What is the number of lines in the listing below that include the string "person"? Answer with that number alone.
——————————
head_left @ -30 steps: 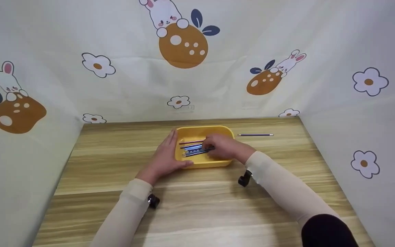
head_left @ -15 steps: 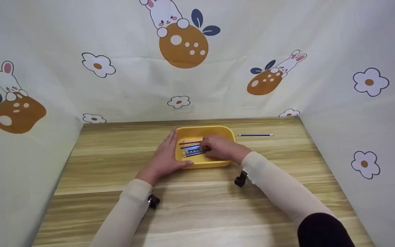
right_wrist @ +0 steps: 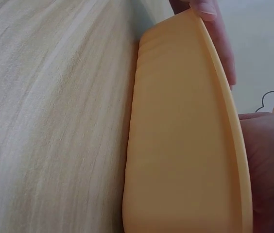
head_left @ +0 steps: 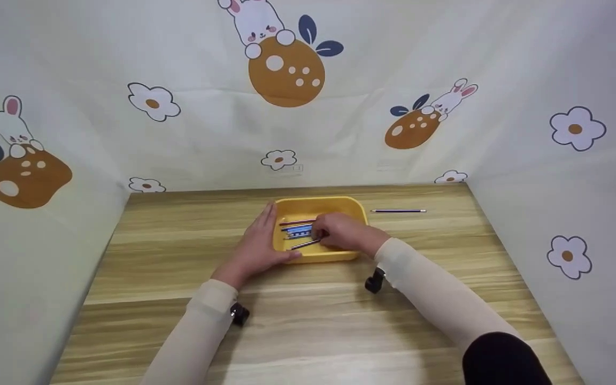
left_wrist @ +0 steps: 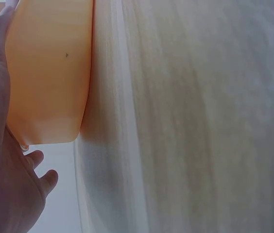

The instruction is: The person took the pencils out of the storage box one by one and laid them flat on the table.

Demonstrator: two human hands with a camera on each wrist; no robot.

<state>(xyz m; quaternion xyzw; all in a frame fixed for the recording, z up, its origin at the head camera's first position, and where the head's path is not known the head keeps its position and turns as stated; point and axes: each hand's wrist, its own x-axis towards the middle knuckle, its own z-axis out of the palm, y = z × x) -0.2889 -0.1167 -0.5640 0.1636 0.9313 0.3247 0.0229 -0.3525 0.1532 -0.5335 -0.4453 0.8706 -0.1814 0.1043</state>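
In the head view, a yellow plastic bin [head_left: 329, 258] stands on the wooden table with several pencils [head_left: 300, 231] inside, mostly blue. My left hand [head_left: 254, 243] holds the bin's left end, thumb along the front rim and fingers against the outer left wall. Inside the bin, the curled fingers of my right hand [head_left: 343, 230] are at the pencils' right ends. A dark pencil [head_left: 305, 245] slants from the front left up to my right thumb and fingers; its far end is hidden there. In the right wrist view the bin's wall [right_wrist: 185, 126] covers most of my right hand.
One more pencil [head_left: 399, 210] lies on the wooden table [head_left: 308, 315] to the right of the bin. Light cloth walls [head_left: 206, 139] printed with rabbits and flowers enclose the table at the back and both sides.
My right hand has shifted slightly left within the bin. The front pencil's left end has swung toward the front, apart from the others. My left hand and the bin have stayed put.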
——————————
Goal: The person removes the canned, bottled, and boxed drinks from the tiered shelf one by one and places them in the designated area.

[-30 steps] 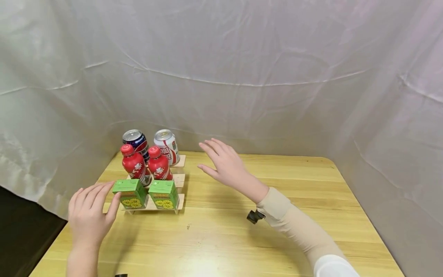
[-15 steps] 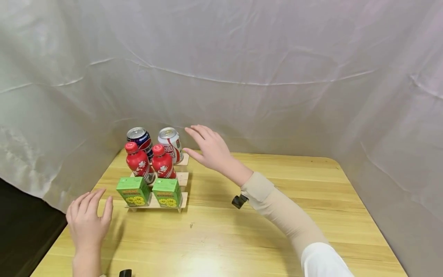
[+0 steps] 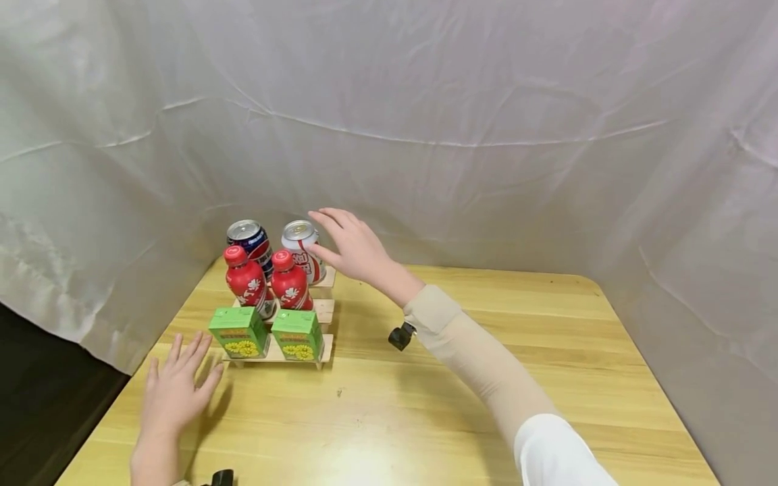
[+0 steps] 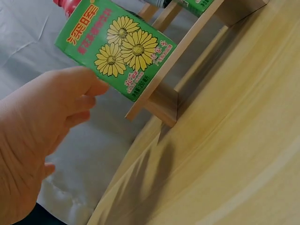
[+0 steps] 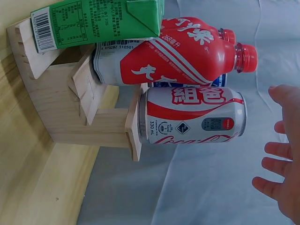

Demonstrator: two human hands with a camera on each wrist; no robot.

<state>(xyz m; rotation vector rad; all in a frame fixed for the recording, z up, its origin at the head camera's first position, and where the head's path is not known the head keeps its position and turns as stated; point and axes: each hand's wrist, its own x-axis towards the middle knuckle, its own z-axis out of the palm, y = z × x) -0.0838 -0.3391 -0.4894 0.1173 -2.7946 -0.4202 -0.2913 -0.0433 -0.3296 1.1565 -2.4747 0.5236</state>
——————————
**Result of the exercise**:
2